A complete understanding of the nature of charge transport in these materials is therefore essential for current and future device development. We have evaluated two systems – the standard perovskite methylammonium lead triiodide (CH3NH3PbI3) and a series of mixed-iodide/bromide formamidinium lead perovskites – in an effort to determine what effect structural and chemical composition have on optoelectronic properties including mobility, charge-carrier recombination dynamics, and charge-carrier diffusion length.
The photoconductivity in thin films of CH3NH3PbI3was investigated from 8 K to 370 K across three structural phases [1]. While the monomolecular charge-carrier recombination rate was found to increase with rising temperature indicating a mechanism dominated by ionized impurity mediated recombination, the bimolecular rate constant decreased with rising temperature as charge-carrier mobility declined. The Auger rate constant was highly phase specific, suggesting a strong dependence on electronic band structure.

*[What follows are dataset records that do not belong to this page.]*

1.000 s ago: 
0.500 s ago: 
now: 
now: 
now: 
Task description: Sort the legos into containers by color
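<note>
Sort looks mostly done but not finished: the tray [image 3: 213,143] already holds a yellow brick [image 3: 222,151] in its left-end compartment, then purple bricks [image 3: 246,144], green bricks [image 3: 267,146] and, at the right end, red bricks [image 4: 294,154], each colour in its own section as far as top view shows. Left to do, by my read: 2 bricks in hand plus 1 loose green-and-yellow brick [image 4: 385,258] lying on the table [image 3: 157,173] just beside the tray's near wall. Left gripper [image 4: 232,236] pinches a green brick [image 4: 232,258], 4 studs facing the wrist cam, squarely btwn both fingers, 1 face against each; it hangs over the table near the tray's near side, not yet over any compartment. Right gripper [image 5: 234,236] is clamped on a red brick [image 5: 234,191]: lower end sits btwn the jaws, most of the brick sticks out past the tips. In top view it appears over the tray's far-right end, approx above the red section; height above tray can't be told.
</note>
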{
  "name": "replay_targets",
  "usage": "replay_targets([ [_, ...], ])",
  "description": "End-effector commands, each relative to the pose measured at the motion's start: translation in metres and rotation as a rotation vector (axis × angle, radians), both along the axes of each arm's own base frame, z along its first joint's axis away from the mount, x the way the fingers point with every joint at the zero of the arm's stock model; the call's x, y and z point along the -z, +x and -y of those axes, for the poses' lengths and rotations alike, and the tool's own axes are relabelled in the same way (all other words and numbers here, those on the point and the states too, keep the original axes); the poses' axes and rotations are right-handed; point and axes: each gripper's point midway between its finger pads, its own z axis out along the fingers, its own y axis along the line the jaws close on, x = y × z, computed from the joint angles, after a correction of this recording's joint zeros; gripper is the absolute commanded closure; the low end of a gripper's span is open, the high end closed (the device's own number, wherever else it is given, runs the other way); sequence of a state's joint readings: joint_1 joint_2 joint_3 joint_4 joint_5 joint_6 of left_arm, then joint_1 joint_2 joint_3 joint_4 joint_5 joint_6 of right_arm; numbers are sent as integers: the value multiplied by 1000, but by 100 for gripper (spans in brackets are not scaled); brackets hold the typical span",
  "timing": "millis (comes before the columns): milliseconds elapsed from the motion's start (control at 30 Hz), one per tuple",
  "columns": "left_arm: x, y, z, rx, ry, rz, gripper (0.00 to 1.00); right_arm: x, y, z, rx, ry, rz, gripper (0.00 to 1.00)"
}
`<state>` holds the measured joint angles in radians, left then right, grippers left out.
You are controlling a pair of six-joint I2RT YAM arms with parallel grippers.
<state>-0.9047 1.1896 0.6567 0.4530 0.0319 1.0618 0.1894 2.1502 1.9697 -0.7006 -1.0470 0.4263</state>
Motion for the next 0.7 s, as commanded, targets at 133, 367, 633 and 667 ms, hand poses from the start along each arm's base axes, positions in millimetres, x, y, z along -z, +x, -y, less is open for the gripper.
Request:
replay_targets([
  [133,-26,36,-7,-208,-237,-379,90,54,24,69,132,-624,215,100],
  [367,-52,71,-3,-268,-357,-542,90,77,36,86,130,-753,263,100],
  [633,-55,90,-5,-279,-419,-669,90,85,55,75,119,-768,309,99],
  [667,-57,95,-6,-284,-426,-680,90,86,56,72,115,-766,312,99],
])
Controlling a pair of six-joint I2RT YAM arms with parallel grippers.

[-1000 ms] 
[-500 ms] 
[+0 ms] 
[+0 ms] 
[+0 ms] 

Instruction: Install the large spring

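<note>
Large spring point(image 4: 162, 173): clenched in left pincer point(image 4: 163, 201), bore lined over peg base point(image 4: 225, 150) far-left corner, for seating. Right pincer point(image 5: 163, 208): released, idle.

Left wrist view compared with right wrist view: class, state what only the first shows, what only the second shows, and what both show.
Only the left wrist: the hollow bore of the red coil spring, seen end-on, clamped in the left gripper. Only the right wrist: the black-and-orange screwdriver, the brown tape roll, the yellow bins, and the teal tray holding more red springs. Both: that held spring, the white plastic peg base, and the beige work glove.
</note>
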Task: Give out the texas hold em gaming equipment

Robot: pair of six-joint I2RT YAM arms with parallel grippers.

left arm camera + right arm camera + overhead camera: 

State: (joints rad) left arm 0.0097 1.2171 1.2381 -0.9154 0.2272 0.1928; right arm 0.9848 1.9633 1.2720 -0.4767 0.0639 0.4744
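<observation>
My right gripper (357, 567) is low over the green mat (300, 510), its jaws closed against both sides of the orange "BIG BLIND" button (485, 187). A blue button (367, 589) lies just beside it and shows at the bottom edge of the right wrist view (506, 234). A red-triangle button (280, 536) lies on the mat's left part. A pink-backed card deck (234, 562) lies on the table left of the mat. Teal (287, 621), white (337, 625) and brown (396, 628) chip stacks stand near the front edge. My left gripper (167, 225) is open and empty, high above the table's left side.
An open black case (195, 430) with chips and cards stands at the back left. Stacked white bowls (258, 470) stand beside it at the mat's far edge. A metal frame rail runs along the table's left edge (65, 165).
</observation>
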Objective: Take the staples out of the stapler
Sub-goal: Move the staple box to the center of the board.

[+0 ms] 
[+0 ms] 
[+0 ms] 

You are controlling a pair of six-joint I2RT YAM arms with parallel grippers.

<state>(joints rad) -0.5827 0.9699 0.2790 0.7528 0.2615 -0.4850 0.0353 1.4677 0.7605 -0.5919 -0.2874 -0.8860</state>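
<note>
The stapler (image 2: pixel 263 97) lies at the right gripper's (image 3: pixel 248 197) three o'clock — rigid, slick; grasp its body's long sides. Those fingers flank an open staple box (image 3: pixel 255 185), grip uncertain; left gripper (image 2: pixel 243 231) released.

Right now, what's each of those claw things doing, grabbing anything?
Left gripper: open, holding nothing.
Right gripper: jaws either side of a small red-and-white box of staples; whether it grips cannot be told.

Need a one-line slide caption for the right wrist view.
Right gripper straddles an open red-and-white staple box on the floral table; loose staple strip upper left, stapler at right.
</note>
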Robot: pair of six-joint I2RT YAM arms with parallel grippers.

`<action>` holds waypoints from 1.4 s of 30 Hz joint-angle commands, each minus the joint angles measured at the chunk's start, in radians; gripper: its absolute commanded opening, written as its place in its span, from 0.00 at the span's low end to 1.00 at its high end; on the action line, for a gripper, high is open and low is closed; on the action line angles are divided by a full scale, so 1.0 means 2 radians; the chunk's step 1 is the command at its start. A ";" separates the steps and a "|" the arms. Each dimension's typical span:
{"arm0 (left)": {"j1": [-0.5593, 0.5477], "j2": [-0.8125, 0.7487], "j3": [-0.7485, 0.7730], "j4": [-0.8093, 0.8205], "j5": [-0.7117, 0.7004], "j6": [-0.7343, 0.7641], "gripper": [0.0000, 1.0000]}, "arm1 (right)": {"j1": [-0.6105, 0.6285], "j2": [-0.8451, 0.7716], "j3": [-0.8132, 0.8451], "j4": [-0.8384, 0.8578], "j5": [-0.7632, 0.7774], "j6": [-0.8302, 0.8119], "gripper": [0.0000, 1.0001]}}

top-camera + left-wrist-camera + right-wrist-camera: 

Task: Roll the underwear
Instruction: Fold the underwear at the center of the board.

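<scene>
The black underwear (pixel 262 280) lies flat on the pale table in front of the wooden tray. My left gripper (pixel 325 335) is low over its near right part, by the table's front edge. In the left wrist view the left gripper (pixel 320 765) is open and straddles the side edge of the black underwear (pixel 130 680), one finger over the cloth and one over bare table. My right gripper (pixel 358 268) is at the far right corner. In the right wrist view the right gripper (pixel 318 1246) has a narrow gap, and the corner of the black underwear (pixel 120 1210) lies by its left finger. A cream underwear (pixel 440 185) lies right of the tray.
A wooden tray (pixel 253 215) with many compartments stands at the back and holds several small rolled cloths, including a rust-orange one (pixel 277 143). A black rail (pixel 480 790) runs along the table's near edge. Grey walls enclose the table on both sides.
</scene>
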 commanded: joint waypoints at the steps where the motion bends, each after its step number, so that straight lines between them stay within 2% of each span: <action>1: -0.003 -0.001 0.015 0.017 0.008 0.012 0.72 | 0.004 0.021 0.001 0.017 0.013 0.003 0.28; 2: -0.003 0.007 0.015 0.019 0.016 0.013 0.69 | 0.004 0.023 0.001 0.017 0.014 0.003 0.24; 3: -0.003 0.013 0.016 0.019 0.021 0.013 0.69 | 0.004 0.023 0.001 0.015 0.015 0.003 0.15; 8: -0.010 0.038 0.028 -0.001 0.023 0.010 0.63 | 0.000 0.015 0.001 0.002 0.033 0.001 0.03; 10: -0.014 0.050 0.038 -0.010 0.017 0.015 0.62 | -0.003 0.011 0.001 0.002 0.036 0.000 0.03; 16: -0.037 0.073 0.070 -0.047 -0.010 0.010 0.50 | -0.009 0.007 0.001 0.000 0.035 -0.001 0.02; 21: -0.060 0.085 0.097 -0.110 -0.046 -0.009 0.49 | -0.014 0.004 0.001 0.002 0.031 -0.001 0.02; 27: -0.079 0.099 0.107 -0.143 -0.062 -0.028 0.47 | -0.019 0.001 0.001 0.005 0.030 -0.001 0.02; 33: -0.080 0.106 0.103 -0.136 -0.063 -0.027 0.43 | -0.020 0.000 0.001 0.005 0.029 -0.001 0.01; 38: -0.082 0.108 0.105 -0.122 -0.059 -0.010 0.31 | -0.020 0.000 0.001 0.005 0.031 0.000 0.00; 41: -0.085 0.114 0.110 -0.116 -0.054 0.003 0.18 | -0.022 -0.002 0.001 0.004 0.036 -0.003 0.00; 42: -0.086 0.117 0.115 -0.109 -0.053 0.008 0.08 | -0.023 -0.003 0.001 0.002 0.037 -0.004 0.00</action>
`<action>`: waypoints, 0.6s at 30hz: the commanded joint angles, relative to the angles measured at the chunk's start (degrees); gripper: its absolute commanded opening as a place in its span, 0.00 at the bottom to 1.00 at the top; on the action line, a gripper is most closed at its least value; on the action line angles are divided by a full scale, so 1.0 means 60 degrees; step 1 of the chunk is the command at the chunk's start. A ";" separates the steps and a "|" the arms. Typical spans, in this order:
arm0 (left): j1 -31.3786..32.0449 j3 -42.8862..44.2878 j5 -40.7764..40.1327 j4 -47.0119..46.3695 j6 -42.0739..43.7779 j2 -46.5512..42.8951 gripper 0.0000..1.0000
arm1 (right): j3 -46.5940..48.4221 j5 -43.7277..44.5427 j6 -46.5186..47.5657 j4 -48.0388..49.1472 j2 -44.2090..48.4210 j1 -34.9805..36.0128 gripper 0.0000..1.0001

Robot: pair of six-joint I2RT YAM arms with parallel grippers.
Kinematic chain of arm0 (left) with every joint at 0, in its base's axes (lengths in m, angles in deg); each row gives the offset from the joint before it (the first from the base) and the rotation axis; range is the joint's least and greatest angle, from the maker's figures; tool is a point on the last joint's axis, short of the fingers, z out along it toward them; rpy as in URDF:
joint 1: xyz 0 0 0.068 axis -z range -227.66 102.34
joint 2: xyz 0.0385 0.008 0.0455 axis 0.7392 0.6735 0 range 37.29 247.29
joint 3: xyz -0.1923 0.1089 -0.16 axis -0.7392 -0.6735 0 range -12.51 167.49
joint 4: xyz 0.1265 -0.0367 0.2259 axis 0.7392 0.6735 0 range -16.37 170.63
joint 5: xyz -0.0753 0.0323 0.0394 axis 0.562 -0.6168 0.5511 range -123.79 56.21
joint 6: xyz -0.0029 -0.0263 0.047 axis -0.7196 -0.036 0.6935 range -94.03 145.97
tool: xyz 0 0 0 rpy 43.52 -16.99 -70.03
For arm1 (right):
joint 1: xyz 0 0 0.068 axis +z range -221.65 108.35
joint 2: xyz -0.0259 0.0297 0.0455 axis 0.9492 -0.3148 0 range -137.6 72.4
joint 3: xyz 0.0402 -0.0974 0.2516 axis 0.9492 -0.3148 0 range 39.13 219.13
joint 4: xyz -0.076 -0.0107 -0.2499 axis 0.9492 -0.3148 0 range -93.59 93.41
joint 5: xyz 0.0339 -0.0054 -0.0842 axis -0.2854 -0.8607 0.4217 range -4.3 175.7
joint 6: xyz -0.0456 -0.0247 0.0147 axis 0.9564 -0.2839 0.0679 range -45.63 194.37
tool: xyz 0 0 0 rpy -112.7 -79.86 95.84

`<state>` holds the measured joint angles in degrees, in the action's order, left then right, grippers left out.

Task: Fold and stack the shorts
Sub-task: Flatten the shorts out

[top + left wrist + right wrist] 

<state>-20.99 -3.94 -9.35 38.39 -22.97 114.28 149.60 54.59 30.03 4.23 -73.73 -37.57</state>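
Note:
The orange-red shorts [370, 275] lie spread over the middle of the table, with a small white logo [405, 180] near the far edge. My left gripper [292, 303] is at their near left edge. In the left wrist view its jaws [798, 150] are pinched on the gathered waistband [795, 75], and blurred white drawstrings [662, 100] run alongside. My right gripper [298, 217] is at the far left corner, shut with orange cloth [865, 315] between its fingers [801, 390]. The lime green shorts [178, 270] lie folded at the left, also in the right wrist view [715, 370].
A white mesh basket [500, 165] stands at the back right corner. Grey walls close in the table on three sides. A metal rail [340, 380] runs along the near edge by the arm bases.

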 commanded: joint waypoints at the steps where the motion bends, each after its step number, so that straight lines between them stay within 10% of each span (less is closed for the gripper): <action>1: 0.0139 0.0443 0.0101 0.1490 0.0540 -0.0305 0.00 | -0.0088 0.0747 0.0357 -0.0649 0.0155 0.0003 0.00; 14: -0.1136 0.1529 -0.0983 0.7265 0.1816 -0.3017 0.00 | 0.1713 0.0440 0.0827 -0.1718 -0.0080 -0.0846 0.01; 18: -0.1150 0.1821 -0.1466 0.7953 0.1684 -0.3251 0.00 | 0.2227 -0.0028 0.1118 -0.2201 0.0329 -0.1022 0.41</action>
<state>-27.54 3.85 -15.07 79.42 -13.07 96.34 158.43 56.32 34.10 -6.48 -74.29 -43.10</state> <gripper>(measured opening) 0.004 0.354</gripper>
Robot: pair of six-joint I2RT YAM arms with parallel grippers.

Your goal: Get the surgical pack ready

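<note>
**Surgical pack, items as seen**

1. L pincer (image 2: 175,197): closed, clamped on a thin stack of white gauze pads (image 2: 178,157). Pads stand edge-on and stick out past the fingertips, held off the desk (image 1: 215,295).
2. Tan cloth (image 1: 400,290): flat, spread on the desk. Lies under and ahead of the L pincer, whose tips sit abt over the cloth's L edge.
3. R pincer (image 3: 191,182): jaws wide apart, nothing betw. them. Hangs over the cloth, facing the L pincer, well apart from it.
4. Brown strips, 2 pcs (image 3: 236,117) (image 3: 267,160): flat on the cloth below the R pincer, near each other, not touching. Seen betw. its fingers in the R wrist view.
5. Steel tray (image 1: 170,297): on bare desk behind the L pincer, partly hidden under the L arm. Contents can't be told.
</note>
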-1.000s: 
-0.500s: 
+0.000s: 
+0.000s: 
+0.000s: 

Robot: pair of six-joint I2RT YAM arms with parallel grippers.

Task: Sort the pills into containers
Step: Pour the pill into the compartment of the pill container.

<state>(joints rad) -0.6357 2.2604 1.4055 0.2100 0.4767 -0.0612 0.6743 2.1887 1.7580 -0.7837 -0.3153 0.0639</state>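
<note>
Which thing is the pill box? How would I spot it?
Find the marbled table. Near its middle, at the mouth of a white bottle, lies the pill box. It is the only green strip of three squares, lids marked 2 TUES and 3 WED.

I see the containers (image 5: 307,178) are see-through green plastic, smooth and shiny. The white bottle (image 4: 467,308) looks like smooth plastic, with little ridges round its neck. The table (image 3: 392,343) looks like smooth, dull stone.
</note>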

For the mixed-halide formamidinuim lead bromide-iodide perovskites, HC(NH2)2Pb(BryI1–y)3, bimolecular and Auger charge-carrier recombination rate constants strongly correlated with bromide content, which indicated a link with electronic structure [2]. Although HC(NH2)2PbBr3 and HC(NH2)2PbI3 exhibited high charge-carrier mobilities and diffusion lengths exceeding 1 μm, mobilities for mixed Br/I perovskites were all lower as a result of crystalline phase disorder.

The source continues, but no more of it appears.